“J’avais beaucoup de pensées noires”, a déclaré le plus jeune prévenu, 25 ans, avec des sanglots dans la voix. Il admet plusieurs fellations, mais nie toute pénétration vaginale et toute transaction, contrairement à ce que prétend la jeune fille. Des images pédopornographiques ont été trouvées sur son ordinateur. Il évoque des fichiers « téléchargés en masse » sur le « dark web » – la face cachée d’internet –, dont il ignorait le contenu. Il savait que la victime était mineure, mais pensait qu’elle avait 16 ans et non 14. « Pourquoi ne l’aurais-je pas cru ? »
« Elle a l’air très jeune. C’est une enfant.
Le père de la victime – absent à l’audience – le regarde d’un air noir, sans un mot. « À 14 ans, elle en avait 12 », se souvient ce père de famille qui se tient droit. « Elle a l’air très jeune. C’est une enfant. »

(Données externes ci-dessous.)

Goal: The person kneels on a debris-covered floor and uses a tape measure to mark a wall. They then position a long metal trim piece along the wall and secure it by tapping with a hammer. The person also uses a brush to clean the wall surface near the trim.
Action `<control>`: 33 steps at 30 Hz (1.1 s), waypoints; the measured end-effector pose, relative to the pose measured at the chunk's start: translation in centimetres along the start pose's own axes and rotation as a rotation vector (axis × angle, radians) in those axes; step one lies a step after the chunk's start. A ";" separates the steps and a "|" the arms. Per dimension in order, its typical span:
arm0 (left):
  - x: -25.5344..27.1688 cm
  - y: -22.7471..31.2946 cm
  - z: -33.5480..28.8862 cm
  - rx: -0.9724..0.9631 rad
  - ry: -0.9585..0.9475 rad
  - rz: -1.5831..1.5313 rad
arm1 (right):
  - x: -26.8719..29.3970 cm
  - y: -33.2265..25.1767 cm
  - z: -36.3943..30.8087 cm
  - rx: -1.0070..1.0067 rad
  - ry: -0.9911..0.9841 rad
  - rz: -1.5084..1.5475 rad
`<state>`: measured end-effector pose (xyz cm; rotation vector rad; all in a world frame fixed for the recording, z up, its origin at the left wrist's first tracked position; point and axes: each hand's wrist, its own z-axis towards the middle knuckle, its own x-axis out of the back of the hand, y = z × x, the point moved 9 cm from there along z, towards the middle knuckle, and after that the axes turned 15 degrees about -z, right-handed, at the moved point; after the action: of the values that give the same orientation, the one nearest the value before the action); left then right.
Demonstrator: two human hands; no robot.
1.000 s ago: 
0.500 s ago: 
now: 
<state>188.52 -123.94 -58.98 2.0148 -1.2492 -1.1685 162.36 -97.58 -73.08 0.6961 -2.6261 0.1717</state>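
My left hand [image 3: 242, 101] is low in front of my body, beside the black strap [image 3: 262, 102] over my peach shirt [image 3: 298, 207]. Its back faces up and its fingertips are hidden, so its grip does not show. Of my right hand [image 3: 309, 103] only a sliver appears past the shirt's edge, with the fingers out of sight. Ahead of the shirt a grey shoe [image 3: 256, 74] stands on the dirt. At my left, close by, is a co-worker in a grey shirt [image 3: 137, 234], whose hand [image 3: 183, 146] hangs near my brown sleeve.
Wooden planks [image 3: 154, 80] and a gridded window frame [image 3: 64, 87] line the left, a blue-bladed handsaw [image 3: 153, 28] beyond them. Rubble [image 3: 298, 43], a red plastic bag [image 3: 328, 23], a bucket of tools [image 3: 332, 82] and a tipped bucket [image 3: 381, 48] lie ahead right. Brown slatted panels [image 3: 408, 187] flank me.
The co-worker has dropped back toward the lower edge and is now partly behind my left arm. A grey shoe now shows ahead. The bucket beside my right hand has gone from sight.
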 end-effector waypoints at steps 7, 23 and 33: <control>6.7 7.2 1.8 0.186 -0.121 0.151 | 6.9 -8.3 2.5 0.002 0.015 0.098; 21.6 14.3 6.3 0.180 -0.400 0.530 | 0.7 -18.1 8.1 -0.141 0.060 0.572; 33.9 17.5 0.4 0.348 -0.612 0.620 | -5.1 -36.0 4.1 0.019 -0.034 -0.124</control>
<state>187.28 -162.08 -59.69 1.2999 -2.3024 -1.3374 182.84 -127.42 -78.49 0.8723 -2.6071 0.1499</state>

La procureure, Juliette Chopin, a requis deux ans de prison dont 18 mois avec sursis pour dix des onze prévenus pour « recours à la prostitution sur mineure » ou « agression sexuelle sur mineure », qu’elle a demandé de requalifier en « agression sexuelle sur mineure ». un mineur de 15 ans. Elle a également requis 18 mois de prison avec sursis à l’encontre d’un autre prévenu pour « recours à la prostitution d’une mineure ».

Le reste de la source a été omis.